OpenCL devices and GPUs in particular, typically own a separate physical memory and they require memory tranfers by communicating with the main host processor. This fact induces overhead when running light-weight kernels requiring interaction between the host CPU and the device and vice versa. This communication potentially poses a significant overhead which should be taken into account.
This benchmark measures host to OpenCL device round-trip delay times. It applies a light-weight kernel execution performing a trivial computation (i.e. addition) on a minor piece of data (i.e. one single 32bit integer), followed by a similar operation on the host device. This flow is applied thousands of times sequentially, resembling a ping-pong game between the CPU and the OpenCL device. The average round-trip delay time is measured and reported by utilizing either device or host allocated memory. Communication is performed either by explicit memory transfers or memory mapped access. If delay times are significant to the actual computation then this might provide a hint to restructuring the application or even abandoning the use of an accelerator device for this purpose.
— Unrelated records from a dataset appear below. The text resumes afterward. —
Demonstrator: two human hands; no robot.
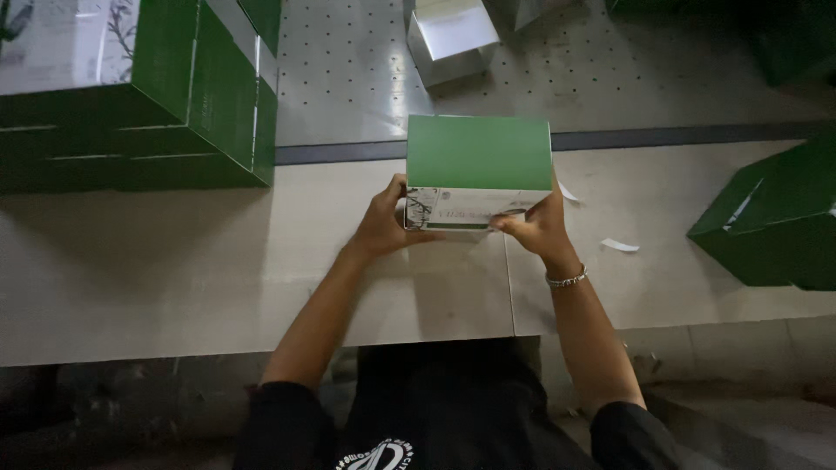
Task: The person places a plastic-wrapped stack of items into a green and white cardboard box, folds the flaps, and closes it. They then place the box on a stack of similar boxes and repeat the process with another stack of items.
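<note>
Two hands, one box: both of the person's hands hold a green box at the middle of the frame, and the notes below run from the biggest thing down to the smallest.
Table (174, 278): pale, flat board filling the middle band of the frame, with a seam running down just below the held box. It looks a steady base, so the box is best kept resting on it rather than lifted.
Stacked boxes (165, 113): large block of green boxes at upper left, well apart from the hands.
Perforated panel (348, 78): grey dotted surface across the top of the frame, behind a dark strip.
Side box (771, 222): green box at the right edge, tilted, well apart from the hands.
Green box (479, 155): sits at centre frame, green top up, with a white printed front face turned toward the person. Judged from here, square corners matter most; press evenly from both ends.
Silver box (451, 36): small shiny carton at top centre, lying on the perforated panel.
Left hand (383, 228): wrapped on the lower left corner of the green box, thumb on the front face, fingers partly closed round the edge.
Right hand (538, 226): pinching narrowly at the lower right of the front face; whether it holds a strip or a flap I cannot tell. A slow, flat press would likely avoid creases.
Bracelet (567, 279): thin band on the right wrist.
Paper scraps (619, 245): small white slips lying right of the box.
</note>
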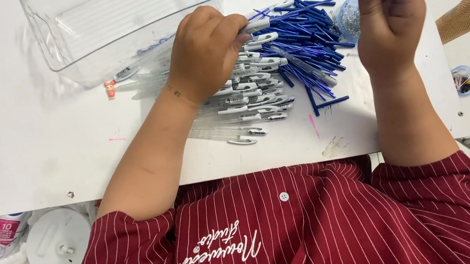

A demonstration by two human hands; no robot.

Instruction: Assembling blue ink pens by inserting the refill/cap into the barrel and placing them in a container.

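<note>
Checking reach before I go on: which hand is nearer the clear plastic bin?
Left. The left hand sits just below the clear plastic bin; the right hand is far to its right.

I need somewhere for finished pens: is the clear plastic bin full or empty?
Empty: the clear bin shows only its ribbed bottom, while the pen barrels and blue refills lie outside it.

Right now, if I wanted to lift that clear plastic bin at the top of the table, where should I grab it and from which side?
Grip the clear bin by its near long wall, coming from the front. It sits tilted with the open side facing the person, so that rim is exposed. The left hand is closest, but it holds a pen barrel, and the right hand pinches a blue refill.
</note>
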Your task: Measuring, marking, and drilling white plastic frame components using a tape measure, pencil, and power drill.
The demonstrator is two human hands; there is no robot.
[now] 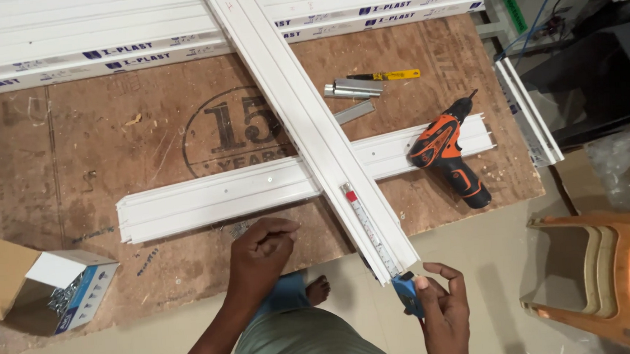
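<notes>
A long white plastic channel (304,113) lies diagonally over a second white channel (208,197) on a brown plywood board (112,137). My right hand (444,314) grips a blue tape measure case (407,294) at the long channel's near end, and its tape (366,228) is drawn out along the channel. Fingers pinched together, my left hand (258,255) hovers at the board's front edge, just below the crosswise channel; whether it holds anything small I cannot tell.
An orange and black cordless drill (447,152) rests on the crosswise channel's right end. Short grey metal pieces (353,89) and a yellow utility knife (389,75) lie behind it. White channel stacks (92,38) line the far edge. An open box of screws (55,291) sits left; orange plastic chairs (608,276) stand right.
</notes>
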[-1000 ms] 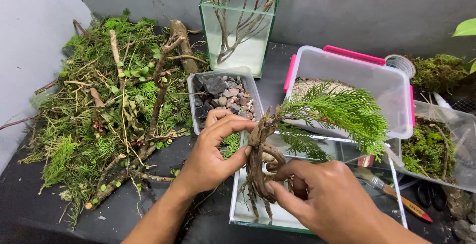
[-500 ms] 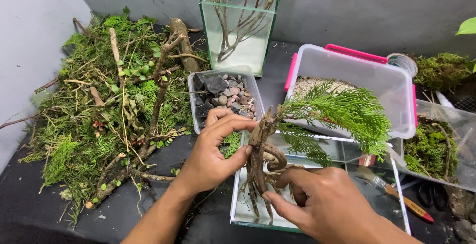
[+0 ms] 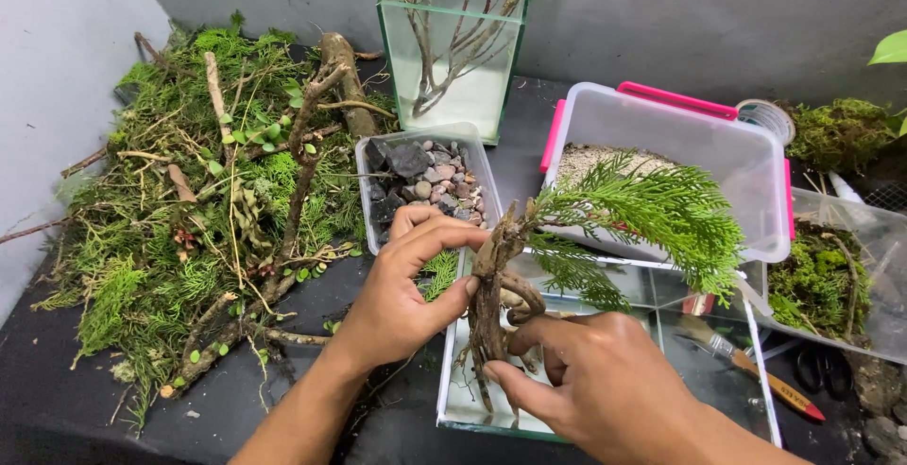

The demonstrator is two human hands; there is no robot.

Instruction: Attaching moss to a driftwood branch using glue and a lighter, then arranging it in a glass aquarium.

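Observation:
A gnarled piece of driftwood [image 3: 491,281] with green conifer sprigs [image 3: 652,210] fixed to its top stands upright over a shallow glass tank [image 3: 605,427]. My left hand [image 3: 402,295] grips the wood's trunk from the left, thumb against it and fingers curled over the top. My right hand [image 3: 590,375] pinches the lower roots from the right, near the tank's front. The sprigs fan out to the right above the tank.
A heap of moss, twigs and branches [image 3: 208,210] fills the left. Behind are a small tub of stones [image 3: 425,177], a tall glass tank with branches [image 3: 453,59], and a clear bin with pink latches holding sand [image 3: 680,144]. Moss in a tray [image 3: 812,285], a brush [image 3: 756,375] and scissors lie right.
My right hand has shifted a little lower on the roots. The driftwood stays upright in nearly the same spot, and my left hand keeps its grip.

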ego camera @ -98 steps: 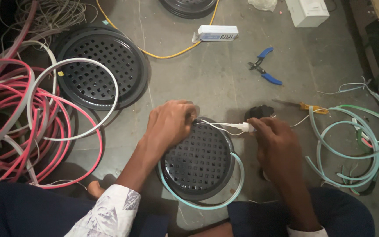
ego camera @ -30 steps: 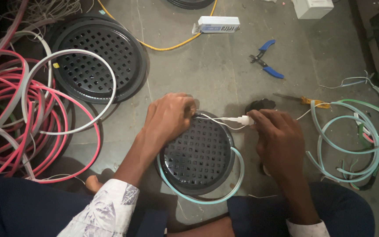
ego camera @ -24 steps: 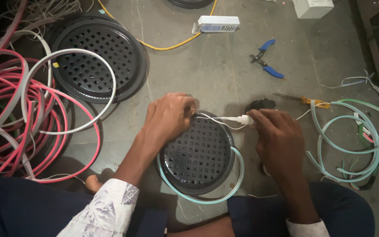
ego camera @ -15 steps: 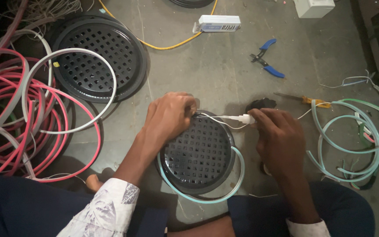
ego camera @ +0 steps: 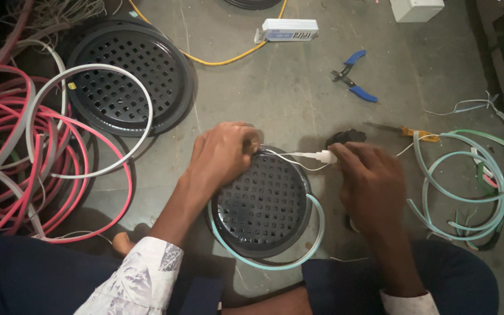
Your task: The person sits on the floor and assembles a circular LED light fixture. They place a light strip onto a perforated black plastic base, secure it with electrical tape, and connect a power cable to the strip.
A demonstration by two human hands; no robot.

Program is written in C++/OpenCL and can be build by using cmake, as follows:
mkdir build
cd build
cmake ../
For a usage example please refer to paragraph below.
Run the program without arguments or optionally you may choose the platform index and the device index a priori:
See the example below:
$ ./clpingpong
clPingPong - OpenCL host to device overhead evaluation
Platform/Device selection
Total platforms: 1
Intel(R) OpenCL HD Graphics
1. Intel(R) Gen9 HD Graphics NEO/Intel(R) Corporation
Device info
Device: Intel(R) Gen9 HD Graphics NEO
Driver version: 19.21.13045
Warming up... OK
Device <-> Device reference experiments
Device allocated memory w.sync: 638.56 msecs (31.928 usecs/invocation)
Host allocated memory w.sync: 638.469 msecs (31.9235 usecs/invocation)
Host <-> Device experiments
Experiment #1: Device allocated memory w. mapping: PASSED!
Experiment #2: Device allocated memory w. transfer: PASSED!
Experiment #3: Host allocated memory w. mapping: PASSED!
Experiment #4: Host allocated memory w. transfer: PASSED!
Benchmark summary (Host <-> Device)
Time measurements (usecs/loop)
Communication type | Regular buffer | Host allocated |
--------------------|------------------|------------------|
Memory mapped | 33.2562 | 33.2504 |
Explicit transfer | 33.2487 | 33.2981 |
Host overhead: 4.1513%